E, badiamo bene, anche iniziando a renderci conto dell’inquinamento che comporta, il Signore non sta mica parlando di peccatoni e peccatucci.
No, perché per l’amore di Dio il nostro peccato non è un ostacolo al nostro cuore, non impedisce mai la sua misericordia e la nostra possibilità di cambiare, non è l’ultima parola.

Qui Dio ci mette in guarda da qualcosa di più inquinante, da qualcosa che rende arido tutto il nostro mondo, da un deserto dove la Parola e la buona notizia non può germogliare, e in realtà non può nemmeno tentare di mettere radici: Dio ci parla di vero e proprio odio, l’opposto della sua “essenza”, quello che viene solo ed unicamente dal maligno.

Cosa significa per un bambino assorbire dal proprio padre o dalla propria madre l’odio per Dio? Quanto può essere disgregante e disperante covare nel profondo l’essenza stessa di satana?
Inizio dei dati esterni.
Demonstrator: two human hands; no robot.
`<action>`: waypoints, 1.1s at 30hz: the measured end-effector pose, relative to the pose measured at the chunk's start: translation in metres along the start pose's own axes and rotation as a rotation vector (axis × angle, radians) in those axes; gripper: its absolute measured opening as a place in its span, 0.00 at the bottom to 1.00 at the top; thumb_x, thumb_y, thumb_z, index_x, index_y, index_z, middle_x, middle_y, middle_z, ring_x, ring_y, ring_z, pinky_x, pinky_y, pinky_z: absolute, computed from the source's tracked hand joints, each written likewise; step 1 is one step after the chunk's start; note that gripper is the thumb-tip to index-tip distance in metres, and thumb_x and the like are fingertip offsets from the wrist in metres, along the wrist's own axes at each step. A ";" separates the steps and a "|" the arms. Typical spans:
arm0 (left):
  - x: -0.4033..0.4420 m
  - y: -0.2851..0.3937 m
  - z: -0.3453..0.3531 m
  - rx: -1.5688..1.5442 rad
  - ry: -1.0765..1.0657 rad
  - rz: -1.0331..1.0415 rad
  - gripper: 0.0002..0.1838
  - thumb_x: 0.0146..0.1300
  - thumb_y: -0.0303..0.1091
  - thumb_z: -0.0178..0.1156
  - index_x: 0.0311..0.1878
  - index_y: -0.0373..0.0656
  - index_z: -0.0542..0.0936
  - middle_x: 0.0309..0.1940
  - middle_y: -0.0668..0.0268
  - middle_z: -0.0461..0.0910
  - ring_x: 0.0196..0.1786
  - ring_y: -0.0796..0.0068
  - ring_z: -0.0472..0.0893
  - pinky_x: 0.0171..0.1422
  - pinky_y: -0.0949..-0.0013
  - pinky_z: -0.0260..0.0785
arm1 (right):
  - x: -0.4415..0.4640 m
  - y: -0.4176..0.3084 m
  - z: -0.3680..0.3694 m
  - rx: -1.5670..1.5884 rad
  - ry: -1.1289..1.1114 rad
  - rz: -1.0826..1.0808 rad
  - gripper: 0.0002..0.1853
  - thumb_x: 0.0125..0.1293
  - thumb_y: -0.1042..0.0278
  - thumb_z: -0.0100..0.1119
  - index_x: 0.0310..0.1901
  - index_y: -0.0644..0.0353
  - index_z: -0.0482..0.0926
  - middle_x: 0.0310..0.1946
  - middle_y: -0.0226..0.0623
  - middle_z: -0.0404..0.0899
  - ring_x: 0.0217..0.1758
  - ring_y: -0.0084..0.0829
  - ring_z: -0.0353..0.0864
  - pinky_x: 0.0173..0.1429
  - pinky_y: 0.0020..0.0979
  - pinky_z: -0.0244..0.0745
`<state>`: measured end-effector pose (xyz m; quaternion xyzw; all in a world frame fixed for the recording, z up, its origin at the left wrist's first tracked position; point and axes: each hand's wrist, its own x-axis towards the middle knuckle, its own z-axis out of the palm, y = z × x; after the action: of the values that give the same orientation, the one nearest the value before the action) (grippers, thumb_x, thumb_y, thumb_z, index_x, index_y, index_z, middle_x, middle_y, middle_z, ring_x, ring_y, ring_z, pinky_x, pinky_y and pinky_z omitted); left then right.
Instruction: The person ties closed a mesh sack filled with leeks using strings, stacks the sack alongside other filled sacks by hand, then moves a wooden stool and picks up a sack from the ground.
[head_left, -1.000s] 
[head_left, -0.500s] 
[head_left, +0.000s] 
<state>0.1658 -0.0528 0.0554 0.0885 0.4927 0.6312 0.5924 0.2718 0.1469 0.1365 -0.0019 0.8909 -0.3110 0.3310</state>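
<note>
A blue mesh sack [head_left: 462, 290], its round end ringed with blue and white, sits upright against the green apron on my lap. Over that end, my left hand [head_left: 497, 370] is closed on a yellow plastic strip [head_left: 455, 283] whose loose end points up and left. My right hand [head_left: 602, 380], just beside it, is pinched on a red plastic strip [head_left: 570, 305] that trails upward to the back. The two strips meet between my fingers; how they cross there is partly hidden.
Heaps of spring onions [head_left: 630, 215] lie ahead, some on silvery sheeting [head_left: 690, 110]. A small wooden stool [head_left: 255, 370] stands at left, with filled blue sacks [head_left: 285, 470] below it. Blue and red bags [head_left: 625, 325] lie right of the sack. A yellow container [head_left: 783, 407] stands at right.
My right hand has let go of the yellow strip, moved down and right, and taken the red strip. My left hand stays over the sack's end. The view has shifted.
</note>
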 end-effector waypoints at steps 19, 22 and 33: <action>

Colui che per eccellenza vince il primato di “odiatore di Dio”. Quanto diminuiscono le chance di poter cambiare, di convertirsi, di aprirsi alla grazia ed alla misericordia, di incontrare la salvezza se la nostra vita si nutre di odio per il Creatore?

Forse anche l’indifferenza nei confronti di Dio sarebbe una condanna minore: quel tanto decantato “sceglierà da grande”.
Perché lì satana non “prende casa” di diritto, non si avvinghia all’odio covato da quell’anima, non dipinge grottesche caricature di Dio per sviare sempre di più la coscienza.
Nell’indifferenza dei genitori, quell’anima rimane come “vuota”, e, nel migliore dei casi, incuriosita da quella fede mai conosciuta, aperta all’ascolto di quella meraviglia che è il Vangelo.
Al contrario, l’odio di un genitore nei confronti di Dio può talmente avvelenare l’anima e la mente di un figlio, che si fida ciecamente del padre, da portare Dio stesso a metterci in guardia.
Perché sì, la frattura non sarà eterna e magari potrà anche essere curata, ma il rischio che si corre è che l’odio si tramandi: proprio come il Dna.